= Four traditions of geography =

Proposed way to organize themes within geography

William Pattison's four traditions of geography, often referred to as just the four traditions of geography, are a proposed way to organize the various competing themes and approaches within geography. The original traditions proposed by Pattison are the spatial tradition, the area studies tradition, the Man-Land tradition, and the Earth science tradition. A theme among these traditions is interconnectedness, and it has been referenced in relation to the Tobler's first law of geography.

They were proposed in a 1964 article published in the Journal of Geography to address criticism that geography was undisciplined and calls for definitions of the scope of geography as a discipline that had been ongoing for at least half a century. The four traditions of geography propose that American geographers work was consistent, but fit into four distinct traditions rather than one overarching definition.

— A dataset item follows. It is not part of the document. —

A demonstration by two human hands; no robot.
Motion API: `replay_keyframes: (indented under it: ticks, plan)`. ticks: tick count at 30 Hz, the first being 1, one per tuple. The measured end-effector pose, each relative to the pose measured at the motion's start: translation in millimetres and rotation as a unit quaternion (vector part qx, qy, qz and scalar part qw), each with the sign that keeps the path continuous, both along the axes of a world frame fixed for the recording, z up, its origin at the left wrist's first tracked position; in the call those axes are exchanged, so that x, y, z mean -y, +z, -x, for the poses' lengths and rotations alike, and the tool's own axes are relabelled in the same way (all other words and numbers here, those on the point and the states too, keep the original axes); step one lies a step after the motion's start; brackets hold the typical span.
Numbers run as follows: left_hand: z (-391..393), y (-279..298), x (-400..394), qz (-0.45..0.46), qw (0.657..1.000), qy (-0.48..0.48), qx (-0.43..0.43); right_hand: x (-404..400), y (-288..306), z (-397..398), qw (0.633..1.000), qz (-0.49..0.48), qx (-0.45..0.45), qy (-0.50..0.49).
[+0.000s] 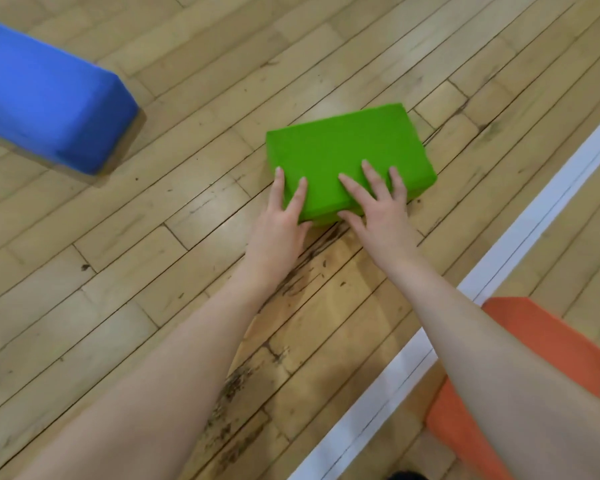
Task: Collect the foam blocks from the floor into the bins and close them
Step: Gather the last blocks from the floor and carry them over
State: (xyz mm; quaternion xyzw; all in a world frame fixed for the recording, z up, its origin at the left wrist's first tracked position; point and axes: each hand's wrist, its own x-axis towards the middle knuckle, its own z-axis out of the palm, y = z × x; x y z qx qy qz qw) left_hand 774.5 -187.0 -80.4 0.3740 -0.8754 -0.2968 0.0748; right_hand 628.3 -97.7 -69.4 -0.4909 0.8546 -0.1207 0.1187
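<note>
We note a blue foam block (49, 98) upper left and an orange foam block (548, 341) lower right, both apart. The green rectangular foam block (347, 150) lies flat on the wooden floor (153, 237), long axis lower-left to upper-right. Left hand (278, 226) and right hand (381, 213) rest spread on its near edge, grip not closed.

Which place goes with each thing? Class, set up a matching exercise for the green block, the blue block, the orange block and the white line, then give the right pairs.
Things:
1. green block
2. blue block
3. orange block
4. white line

Places:
A. upper left of the picture, cut off by the edge
B. lower right, partly behind the right forearm
C. middle of the floor, with the fingers of the left hand and right hand on top
D. running slantwise across the right side of the floor

Pairs: 1-C, 2-A, 3-B, 4-D
</note>
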Motion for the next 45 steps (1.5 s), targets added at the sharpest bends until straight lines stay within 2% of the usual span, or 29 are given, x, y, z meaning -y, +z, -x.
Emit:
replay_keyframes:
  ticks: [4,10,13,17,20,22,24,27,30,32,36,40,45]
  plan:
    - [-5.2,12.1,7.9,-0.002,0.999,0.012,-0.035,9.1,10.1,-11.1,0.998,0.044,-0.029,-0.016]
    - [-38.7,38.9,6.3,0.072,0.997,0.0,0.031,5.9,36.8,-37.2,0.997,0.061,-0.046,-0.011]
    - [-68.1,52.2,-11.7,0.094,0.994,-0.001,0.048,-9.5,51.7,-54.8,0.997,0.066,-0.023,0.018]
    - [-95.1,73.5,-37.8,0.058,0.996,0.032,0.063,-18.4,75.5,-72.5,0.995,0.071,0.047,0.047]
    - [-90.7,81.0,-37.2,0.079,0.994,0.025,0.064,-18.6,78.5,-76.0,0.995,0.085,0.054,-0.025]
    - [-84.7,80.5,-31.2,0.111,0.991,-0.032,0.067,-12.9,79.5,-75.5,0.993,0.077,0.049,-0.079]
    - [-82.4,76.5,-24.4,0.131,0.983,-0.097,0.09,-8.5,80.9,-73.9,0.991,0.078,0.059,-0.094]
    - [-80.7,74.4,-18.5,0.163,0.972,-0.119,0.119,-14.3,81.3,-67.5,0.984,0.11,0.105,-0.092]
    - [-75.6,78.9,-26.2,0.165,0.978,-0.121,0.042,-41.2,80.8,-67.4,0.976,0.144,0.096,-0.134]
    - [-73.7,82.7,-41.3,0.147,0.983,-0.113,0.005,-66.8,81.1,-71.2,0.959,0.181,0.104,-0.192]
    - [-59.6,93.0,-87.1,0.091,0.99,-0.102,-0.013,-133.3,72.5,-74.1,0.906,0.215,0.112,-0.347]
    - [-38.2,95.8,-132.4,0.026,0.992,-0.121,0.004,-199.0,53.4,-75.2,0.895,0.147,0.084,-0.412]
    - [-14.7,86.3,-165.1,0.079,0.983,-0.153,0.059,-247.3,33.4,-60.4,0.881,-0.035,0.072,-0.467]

The four traditions of geography have been widely used to teach geography in the classroom as a compromise between a single definition and memorization of many distinct sub-themes. There are many competing methods to organize geography. The original four traditions have had several proposed changes.

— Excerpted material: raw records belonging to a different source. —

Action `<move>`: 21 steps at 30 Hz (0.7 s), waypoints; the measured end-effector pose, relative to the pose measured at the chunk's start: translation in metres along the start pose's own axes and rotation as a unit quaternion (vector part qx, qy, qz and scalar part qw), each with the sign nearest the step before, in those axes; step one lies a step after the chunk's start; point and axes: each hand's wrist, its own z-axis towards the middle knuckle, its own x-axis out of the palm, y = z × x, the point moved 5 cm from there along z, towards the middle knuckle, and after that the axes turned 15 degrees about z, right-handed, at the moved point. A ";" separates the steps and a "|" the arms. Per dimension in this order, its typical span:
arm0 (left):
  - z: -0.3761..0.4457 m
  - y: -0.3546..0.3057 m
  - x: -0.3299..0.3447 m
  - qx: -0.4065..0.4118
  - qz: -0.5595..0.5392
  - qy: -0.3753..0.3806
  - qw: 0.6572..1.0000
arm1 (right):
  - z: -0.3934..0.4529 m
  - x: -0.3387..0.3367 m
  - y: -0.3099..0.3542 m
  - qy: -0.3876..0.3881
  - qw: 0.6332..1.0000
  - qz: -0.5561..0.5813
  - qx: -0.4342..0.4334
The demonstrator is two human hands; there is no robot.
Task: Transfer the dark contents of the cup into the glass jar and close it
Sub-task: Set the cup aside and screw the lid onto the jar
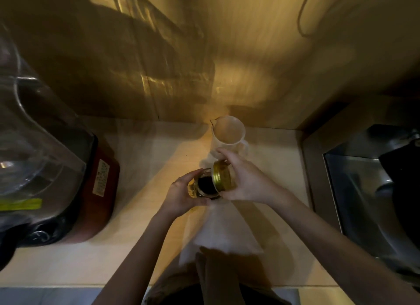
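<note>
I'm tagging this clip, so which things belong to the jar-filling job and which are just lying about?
In the job:
glass jar, dark inside
gold lid, tilted at its mouth
white cup
left hand on jar
right hand on lid

Lying about:
blender
sink
white cloth

Lid (221, 176): gold, ribbed edge. Jar (205, 186): clear glass, contents near black. Cup (228, 131): white, centre of frame. Counter (136, 150): pale beige. Appliance (100, 191), left of frame: dark red base, white label, yellow-green strip. Sink (354, 186), right: grey steel
</note>
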 end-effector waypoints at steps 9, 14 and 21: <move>0.001 0.007 0.003 -0.024 -0.005 -0.008 1.000 | 0.023 0.038 0.024 0.044 0.928 -0.364 -0.066; 0.000 0.008 0.004 -0.032 0.004 0.006 0.999 | 0.023 0.035 0.023 0.049 0.922 -0.382 -0.039; -0.001 0.009 0.005 -0.041 0.008 0.013 0.999 | 0.028 0.039 0.029 0.014 0.914 -0.405 -0.014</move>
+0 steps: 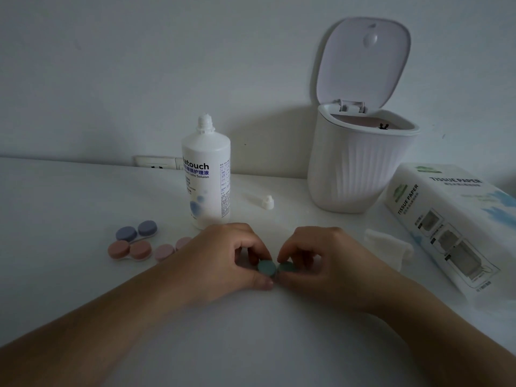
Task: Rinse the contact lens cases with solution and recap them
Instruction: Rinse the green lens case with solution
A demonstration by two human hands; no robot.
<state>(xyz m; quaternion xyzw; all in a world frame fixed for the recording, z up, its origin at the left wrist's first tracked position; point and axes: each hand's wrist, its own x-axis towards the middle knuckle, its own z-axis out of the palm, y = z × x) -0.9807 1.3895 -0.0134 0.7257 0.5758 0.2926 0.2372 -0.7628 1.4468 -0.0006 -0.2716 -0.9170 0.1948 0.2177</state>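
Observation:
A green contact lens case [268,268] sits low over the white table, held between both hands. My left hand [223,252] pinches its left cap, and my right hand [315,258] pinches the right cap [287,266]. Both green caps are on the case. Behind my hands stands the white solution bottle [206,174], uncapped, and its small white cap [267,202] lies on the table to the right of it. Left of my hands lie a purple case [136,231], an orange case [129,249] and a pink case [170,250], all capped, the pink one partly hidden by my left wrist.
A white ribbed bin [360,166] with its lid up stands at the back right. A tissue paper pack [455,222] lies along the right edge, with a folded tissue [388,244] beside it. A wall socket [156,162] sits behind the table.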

== Original traditions outlined by Pattison==
===Spatial tradition===

The spatial or locational tradition is concerned with employing quantitative methods to describe the spatial characteristics of a location. The spatial tradition seeks to use the spatial characteristics of a location or phenomena to understand and explain it. The contributors to this tradition were historically cartographers, but it now encompasses what we call technical geography and geographic information science. The spatial tradition is considered a key part of the discipline today, and was prominent during the Quantitative revolution.

===Area studies===

The area studies or regional tradition is concerned with the description of the unique characteristics of the earth's surface, resulting in each area from the combination of its complete natural or elements, as of physical and human environment. The main aim is to understand, or define the uniqueness, or character of a particular region that consists of natural as well as human elements. Attention is paid also to regionalization, which covers the proper techniques of space delimitation into regions.

===Man-Land tradition===

The Human Environment Interaction tradition (originally the Man-Land), also known as Integrated geography, is concerned with the description of the spatial interactions between humans and the natural world. It requires an understanding of the traditional aspects of physical and human geography, like how human societies conceptualize the environment. Integrated geography has emerged as a bridge between human and physical geography due to the increasing specialization of the two sub-fields, or branches.

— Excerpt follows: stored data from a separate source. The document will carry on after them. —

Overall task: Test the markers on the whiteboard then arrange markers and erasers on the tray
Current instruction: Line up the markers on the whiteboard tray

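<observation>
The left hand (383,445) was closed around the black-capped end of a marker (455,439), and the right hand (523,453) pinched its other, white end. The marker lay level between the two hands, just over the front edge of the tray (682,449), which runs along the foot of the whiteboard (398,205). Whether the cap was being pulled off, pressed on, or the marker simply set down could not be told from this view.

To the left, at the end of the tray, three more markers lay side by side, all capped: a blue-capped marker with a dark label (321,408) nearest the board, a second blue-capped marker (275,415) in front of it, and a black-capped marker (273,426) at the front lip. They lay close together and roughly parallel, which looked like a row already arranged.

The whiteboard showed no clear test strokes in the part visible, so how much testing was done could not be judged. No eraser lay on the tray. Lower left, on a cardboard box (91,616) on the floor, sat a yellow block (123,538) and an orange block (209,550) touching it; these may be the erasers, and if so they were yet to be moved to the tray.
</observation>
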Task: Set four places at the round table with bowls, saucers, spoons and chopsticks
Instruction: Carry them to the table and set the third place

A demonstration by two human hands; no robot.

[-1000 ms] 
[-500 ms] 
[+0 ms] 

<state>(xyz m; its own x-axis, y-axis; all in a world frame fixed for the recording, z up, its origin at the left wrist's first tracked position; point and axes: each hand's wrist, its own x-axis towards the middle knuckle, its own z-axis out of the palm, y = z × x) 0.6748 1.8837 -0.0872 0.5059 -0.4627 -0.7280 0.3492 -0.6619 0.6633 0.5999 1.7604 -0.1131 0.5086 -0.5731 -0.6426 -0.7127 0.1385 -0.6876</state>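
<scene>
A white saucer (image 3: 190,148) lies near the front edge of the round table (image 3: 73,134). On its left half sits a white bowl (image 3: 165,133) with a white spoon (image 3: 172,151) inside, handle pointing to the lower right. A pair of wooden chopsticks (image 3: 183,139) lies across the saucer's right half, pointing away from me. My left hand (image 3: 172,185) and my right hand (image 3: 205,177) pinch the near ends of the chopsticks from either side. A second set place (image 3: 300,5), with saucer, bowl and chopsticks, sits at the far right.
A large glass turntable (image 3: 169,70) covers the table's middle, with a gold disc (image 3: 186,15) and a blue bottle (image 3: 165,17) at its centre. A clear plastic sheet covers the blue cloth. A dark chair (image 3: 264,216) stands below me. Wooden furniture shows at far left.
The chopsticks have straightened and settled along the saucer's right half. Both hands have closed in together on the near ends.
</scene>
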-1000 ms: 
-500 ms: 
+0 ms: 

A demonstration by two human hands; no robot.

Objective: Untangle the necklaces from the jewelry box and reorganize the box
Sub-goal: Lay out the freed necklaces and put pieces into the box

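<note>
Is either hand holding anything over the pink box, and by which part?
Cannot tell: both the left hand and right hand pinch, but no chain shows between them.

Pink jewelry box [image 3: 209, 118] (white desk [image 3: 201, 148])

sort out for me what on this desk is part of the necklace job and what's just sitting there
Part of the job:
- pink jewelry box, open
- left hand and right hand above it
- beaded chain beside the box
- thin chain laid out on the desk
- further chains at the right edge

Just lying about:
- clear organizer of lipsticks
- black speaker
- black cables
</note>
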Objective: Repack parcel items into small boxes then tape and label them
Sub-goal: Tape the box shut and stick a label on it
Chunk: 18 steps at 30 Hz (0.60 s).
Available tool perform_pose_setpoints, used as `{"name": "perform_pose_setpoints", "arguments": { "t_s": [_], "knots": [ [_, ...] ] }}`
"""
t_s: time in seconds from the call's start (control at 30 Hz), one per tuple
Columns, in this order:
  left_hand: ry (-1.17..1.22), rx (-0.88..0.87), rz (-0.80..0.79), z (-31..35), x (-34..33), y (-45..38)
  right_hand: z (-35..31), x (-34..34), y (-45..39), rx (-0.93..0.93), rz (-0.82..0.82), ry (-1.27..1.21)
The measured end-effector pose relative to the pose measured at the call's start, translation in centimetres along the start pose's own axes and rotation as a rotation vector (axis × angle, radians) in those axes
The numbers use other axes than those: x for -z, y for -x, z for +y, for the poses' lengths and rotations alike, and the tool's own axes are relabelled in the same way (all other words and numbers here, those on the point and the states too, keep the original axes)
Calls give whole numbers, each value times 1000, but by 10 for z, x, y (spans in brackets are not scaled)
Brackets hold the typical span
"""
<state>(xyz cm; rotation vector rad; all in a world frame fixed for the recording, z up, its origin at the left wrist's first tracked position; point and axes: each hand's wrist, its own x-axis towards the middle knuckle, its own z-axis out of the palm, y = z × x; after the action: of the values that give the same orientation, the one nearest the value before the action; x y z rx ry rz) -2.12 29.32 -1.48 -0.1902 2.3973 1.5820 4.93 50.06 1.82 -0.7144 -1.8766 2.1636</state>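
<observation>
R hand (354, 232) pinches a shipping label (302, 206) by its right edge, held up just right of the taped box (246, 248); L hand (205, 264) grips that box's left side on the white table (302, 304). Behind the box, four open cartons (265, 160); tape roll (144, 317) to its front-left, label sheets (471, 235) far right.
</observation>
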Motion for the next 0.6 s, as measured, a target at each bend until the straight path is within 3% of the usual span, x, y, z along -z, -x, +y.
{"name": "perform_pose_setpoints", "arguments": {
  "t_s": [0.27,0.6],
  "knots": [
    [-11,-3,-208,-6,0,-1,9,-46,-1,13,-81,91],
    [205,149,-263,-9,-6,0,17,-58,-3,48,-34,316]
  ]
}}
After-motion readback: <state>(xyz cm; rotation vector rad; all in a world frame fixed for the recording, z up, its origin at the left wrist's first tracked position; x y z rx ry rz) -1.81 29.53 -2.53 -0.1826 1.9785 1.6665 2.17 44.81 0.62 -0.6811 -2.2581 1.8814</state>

===Earth science tradition===

The Earth science tradition is largely concerned with what is generally referred to as physical geography. The tradition focuses on understanding the spatial characteristics of natural phenomena. Some argue the Earth science tradition is a subset of the spatial tradition, however, the two are different enough in their focus and objectives to warrant separation.

==Changes over time==
One of the most contentious terms is the "man-land tradition." This has been largely replaced by the term "human-environment interaction" or integrated geography. The Area studies tradition is also called the "regional" tradition.

==Impact and legacy==
Pattison's Four Traditions of Geography have significantly influenced the structure of geographic inquiry. This framework has provided a foundation for organizing and understanding the diverse methodologies and approaches within the field. Scholars and students continue to engage with these traditions, contributing to ongoing debates and advancements in geographical research.

==Criticism==
While widely embraced, the Four Traditions have not been without criticism. Some scholars argue for a more integrated and interdisciplinary approach that transcends the boundaries of these traditions. Additionally, ongoing developments in technology, globalization, and environmental concerns have prompted discussions on potential expansions or revisions to accommodate contemporary challenges.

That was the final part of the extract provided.